In a conventional brake apparatus, when a user depresses a brake pedal, a mechanically connected booster provides hydraulic pressure (for example, brake oil pressure) required for braking to wheel cylinders.

However, as a market demand for various braking functions to be implemented in detailed response to an operational environment of the vehicle is increasing, a brake apparatus including a hydraulic pressure supply unit has recently been developed which supplies hydraulic pressure required for braking to the wheel cylinders by receiving an electrical signal indicating a user's intent to brake from a pedal sensor when the user depresses the brake pedal.

In addition, a brake apparatus including a motor-mounted caliper that generates a braking force for parking by receiving an electrical signal indicating a user's intent to park from a parking switch when the user presses the parking switch has become popular.

SUMMARY

Therefore, it is an aspect of the present disclosure to provide a brake apparatus capable of improving reliability, stability, and robustness of a parking brake.

it is another aspect of the present disclosure to provide a brake apparatus including a main processor and a main driver for controlling and driving a parking brake, as well as a redundant processor and a redundant driver.

Additional aspects of the disclosure will be set forth in part in the description which follows and, in part, will be obvious from the description, or may be learned by practice of the disclosure.

A brake apparatus according to one aspect of the present disclosure, includes a first processor configured to output a first control signal based on an output signal of a parking switch, a second processor configured to output a second control signal based on the output signal of the parking switch, a first parking brake driver configured to drive a first parking brake motor and a second parking brake motor based on the first control signal, and a second parking brake driver configured to drive the second parking brake motor based on the second control signal.

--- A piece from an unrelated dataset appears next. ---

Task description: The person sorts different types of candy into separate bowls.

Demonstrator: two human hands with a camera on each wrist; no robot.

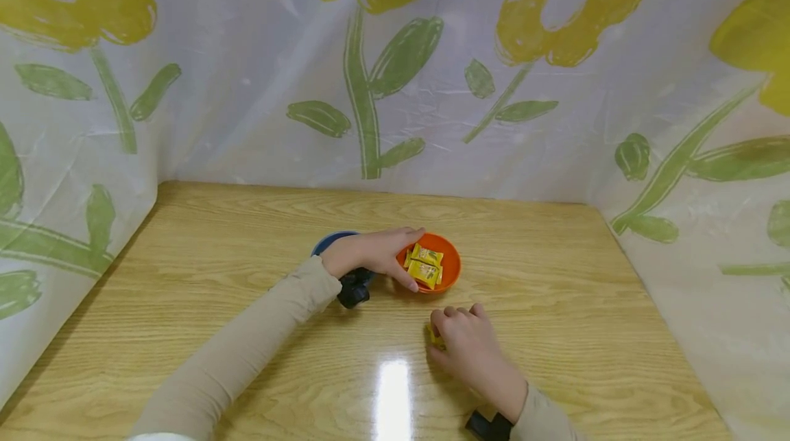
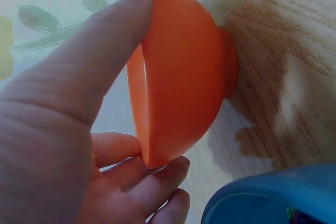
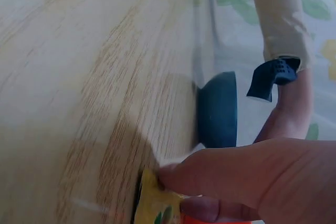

The first processor transmits a first periodic signal to the parking switch during a normal operation. The parking switch transmits a second periodic signal to the second processor based on receiving the first periodic signal. The second processor prevents outputting the second control signal based on receiving the second periodic signal.

The parking switch may prevent transmitting the second periodic signal to the second processor based on not receiving the first periodic signal. The second processor may output the second control signal based on receiving the output signal of the parking switch and not receiving the second periodic signal.

The first parking brake driver may include a first inverter configured to provide a driving current to the first parking brake motor, and a first gate driver configured to drive the first inverter based on the first control signal. The second parking brake driver may include a second inverter configured to provide a driving current to the second parking brake motor, and a second gate driver configured to drive the second inverter based on the second control signal. The first gate driver may further drive the second inverter based on the first control signal.

The second parking brake driver may further include a first switch arranged between the first gate driver and the second inverter and turned on or off in response to a first on/off signal from the first processor, and a second switch arranged between the second gate driver and the second inverter and turned on or off in response to a second on/off signal from the second processor.

The first processor may output an on signal to the first switch during the normal operation. The second processor may output an off signal to the second switch based on receiving the second periodic signal.

The first switch may be turned off while the first processor is not operating normally. The second processor may output an on signal to the second switch based on not receiving the second periodic signal.

The second parking brake driver may drive the first parking brake motor and the second parking brake motor based on the second control signal.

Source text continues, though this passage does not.